Come volevasi dimostrare, gli eredi di Stalin sono, una volta di più, peggiori del «maestro».

 

il programma comunista, n. 13, 3 - 17 luglio 1957

 

 

Accidenti al «moderno»

 

Parola d'ordine per i rivoluzionari: quando salta fuori lo «scopritore del nuovo e del moderno» (si tratta, come al solito, di intellettuali), volgere il naso altrove; c'è puzza di cadavere.

Le Botteghe Oscure hanno avuto negli ultimi tempi un'emorragia di questi scopritori: se fossero la sede di un partito rivoluzionario non se li sarebbero mai tenuti fra i piedi e, se mai avessero avuto tale disgrazia, non avrebbero versato lacrime nel perderli: se, poi, avessero un minimo di decenza (non parliamo, si capisce, di decenza morale), riconoscerebbero che in ogni caso, sono figli suoi, della sua esaltazione del concreto, dell' «aderente», del non-talmudico, che è, semplicemente, esaltazione della mancanza di principi, dell'andare secondo il vento della moda, al seguito del bestione dominante.

Uno di questo gruppi di esuli ha fondato la rivista «Tempi Moderni». Almeno, i poveracci, avessero scelto un altro titolo: avrebbero evitato di far la figura di chi scopre l'America cinque secoli dopo che Cristoforo Colombo l'ha scoperta. La loro modernità è un'ennesima edizione della democrazia (manco a dirlo identificata col socialismo), il loro sogno è di vivificare i partiti attuali e i sindacati reinserendoli nello Stato dal quale si sono avulsi, di salvare il parlamento dalla crisi di distacco dalla società nel quale è caduto (fosse vero!, e meglio ancora se, cadendo, si fosse definitivamente rotto le ossa), insomma di ridare ossigeno agli istituti democratici (per costoro, tutto è egualmente «istituto democratico» il Parlamento come il Sindacato operaio, gli organi della classe dominante e quelli della classe dominata) ristabilendo l'unità, ahinoi, infranta fra «società politica» e «società civile».

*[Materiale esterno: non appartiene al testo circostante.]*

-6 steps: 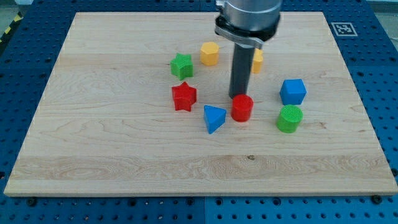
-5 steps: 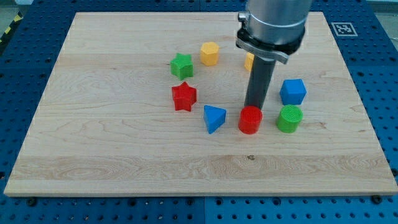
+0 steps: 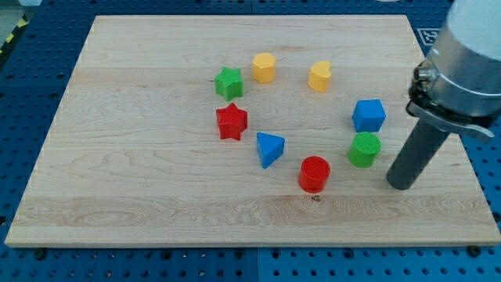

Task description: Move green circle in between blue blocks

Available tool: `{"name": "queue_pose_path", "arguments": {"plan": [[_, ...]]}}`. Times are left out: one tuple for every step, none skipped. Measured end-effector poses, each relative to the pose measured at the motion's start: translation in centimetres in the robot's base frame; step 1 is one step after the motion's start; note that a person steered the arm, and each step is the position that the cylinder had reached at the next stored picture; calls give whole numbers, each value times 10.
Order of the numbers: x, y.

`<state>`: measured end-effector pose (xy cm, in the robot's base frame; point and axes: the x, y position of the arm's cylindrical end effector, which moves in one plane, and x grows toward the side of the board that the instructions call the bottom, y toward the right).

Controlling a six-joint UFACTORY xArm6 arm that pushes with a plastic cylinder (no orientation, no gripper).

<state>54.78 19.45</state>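
Blocks lie in a loose ring on the wooden surface [image 3: 156, 196], which fills most of the frame over a blue perforated base. Right of centre sits the green circle [image 3: 364, 149], a ribbed round block, just below the blue cube [image 3: 369, 115] and very close to it, though whether the two touch cannot be told. The other blue block, a blue triangle [image 3: 269, 148], lies near the middle of the frame, well apart from the green circle to its left. Between them but lower down stands the red circle [image 3: 314, 173], nearer the frame's bottom than either. My tip [image 3: 400, 186] rests on the surface at the lower right, just to the right of the green circle and a little below it, with a narrow strip of bare wood between them, so it touches no block. The dark rod rises from it to the grey arm body at the frame's right edge. This arm carries no hand, only the rod, so there is nothing spread or pinching to report. In the upper middle of the frame are two yellow blocks: a yellow hexagon [image 3: 264, 67] and, to its right, a yellow block [image 3: 319, 76] of roughly heart-like shape. Left of the hexagon and slightly lower is the green star [image 3: 228, 82], and below that the red star [image 3: 232, 121], which lies just up and left of the blue triangle.
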Motion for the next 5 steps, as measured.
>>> {"name": "queue_pose_path", "arguments": {"plan": [[-10, 0], [-17, -6], [-20, -21], [-26, -41], [-40, -48]]}}
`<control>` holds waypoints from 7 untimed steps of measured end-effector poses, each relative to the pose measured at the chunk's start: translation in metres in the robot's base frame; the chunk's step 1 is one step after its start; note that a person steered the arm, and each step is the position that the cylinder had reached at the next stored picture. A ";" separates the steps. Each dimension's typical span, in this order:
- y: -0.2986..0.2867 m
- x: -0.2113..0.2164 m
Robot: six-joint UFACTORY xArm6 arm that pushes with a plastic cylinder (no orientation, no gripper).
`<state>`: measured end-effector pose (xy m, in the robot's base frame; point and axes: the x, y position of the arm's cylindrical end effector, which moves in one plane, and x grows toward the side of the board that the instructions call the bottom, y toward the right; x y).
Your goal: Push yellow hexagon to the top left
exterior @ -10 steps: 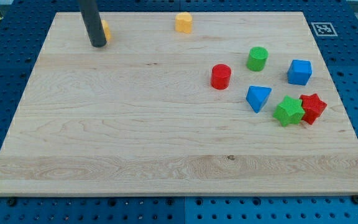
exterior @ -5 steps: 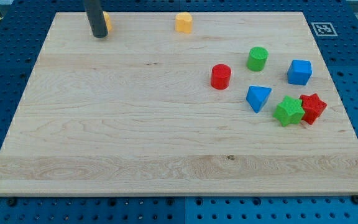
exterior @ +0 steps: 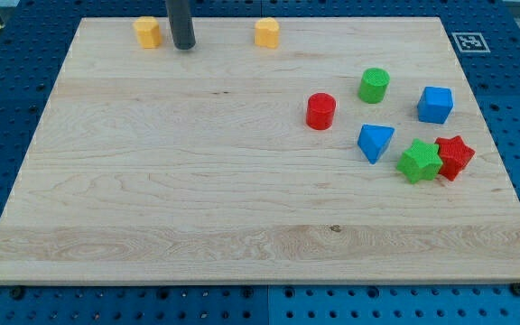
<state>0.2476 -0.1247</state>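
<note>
A yellow block, which looks like the hexagon, sits near the wooden board's top left edge. A second yellow block sits at the top middle; its shape is hard to make out. My tip rests on the board between the two. It is just right of the left yellow block, with a small gap, and touches neither.
At the view's right lie a red cylinder, a green cylinder, a blue cube, a blue triangle, a green star and a red star touching it.
My tip moved up and then right, from the left yellow block's left side to its right side. The block now shows fully, slightly left of where it was.
</note>
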 end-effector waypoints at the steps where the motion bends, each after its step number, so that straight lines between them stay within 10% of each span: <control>1: -0.002 -0.006; 7: -0.052 -0.008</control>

Sul piano economico, poi, gli scopritori di terre nuove stanno ponzando un «piano democratico (inutile dirlo!) di sviluppo economico» che sia, appunto perché democratico, anche sociale e politico. La ricetta? Credete forse che la prendano da Marx, Engels e Lenin? Ohibò: vecchi arnesi! La prendono da Keynes: «Ogni trasformazione o riforma di una determinata società ... è progressiva quando tende ad assicurare e di fatto assicura una ripartizione fra accumulazione e consumi che garantisca da un lato il pieno sviluppo e la piena funzionalità delle forze produttive di base, dall'altro il massimo di benessere per la comunità». Un piano simile inoltre è, per costoro automaticamente socialismo, giacché socialismo è, nella loro splendida definizione, abolizione della proprietà privata + piano statale + partecipazione di «tutti i cittadini in quanto produttori consumatori» all'elaborazione di detto piano. Abolizione della merce? Abolizione dell'appropriazione di classe dei prodotti? Superamento dell'economia mercantile e monetaria? Abbattimento delle barriere aziendali, ecc.? Ohibò: ferri vecchi, il socialismo è ... capitalismo controllato dall'alto, e dal basso; punto e basta.

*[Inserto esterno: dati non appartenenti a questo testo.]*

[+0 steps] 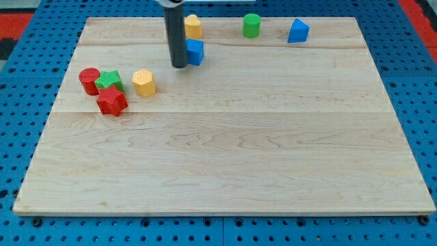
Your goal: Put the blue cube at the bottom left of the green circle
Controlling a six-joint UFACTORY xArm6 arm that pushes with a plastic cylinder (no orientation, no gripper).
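Observation:
The blue cube (195,52) sits on the wooden board near the view's top, left of centre. My tip (179,66) is right against the cube's left side, slightly below it. The green circle, a short green cylinder (252,25), stands at the view's top, to the right of and above the cube. The rod comes down from the view's top edge and hides part of the cube's left face.
A yellow block (193,26) stands just above the blue cube. A blue triangular block (298,31) lies at the top right. At the left are a red cylinder (89,80), a green star (109,81), a red star (112,102) and a yellow hexagon (144,83).

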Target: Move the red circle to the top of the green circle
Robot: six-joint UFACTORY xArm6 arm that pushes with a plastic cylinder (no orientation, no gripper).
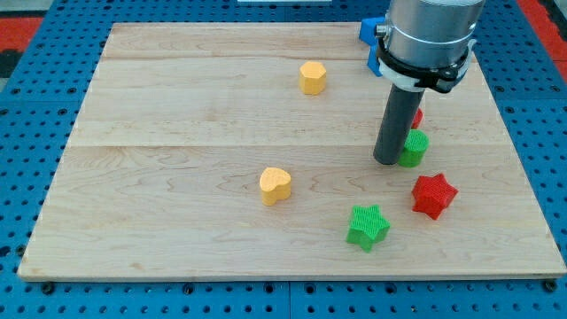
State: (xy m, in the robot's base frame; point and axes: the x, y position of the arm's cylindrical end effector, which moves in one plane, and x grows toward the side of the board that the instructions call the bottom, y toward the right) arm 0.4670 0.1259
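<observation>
My tip (387, 161), a bare rod with no pincer to open or hold anything, rests on the tabletop (177, 106). The green circle (414, 148) touches its right; the red circle (417, 116), mostly hidden, sits just above.

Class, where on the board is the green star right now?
The green star sits near the view's bottom, right of centre, between the orange heart and the red star.
</observation>
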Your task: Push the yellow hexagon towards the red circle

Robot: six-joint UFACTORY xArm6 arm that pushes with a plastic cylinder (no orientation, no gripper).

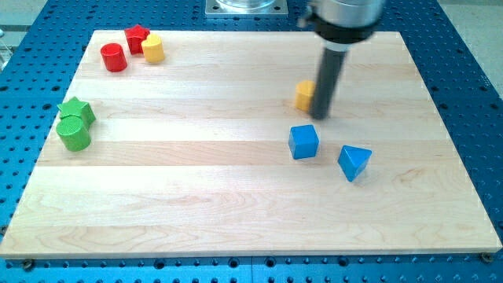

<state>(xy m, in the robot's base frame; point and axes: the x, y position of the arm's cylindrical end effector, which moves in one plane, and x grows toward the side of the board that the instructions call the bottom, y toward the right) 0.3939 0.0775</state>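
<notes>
Right now the arm's rod ends in my tip, which has no jaws to open or close; it carries nothing and simply rests on the wooden board, touching or very nearly touching the right side of a yellow block near the board's middle-right. That block is half hidden behind the rod, so its shape is hard to confirm; I take it for the yellow hexagon of the task. The red circle sits well away at the view's top left, with a red star and a second, rounder yellow block close beside it.

What matters is the line: the yellow block lies just to the view's left of the tip, and the red circle lies further left and somewhat up. So the tip already stands on roughly the far side of the block from the target. A push leftward with a slight upward lean looks right.
</notes>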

Dopo di che, gli illustri scopritori costituiranno gruppi di studio e «di pressione» affinché tutto questo immaginifico programma si realizzi. Vadano in America: troveranno sotto altro nome per amore della ... modernità, il loro capitalismo «popolare», o, se preferiscono, il loro «socialismo» non burocratico.

Lasciamoli ai loro gruppi di studio e di pressione, ai loro ponzamenti in difesa della democrazia e di quello che essi chiamano socialismo e che potrebbero indifferentemente battezzare con qualunque altro nome: non è di lì che uscirà la levatrice della storia.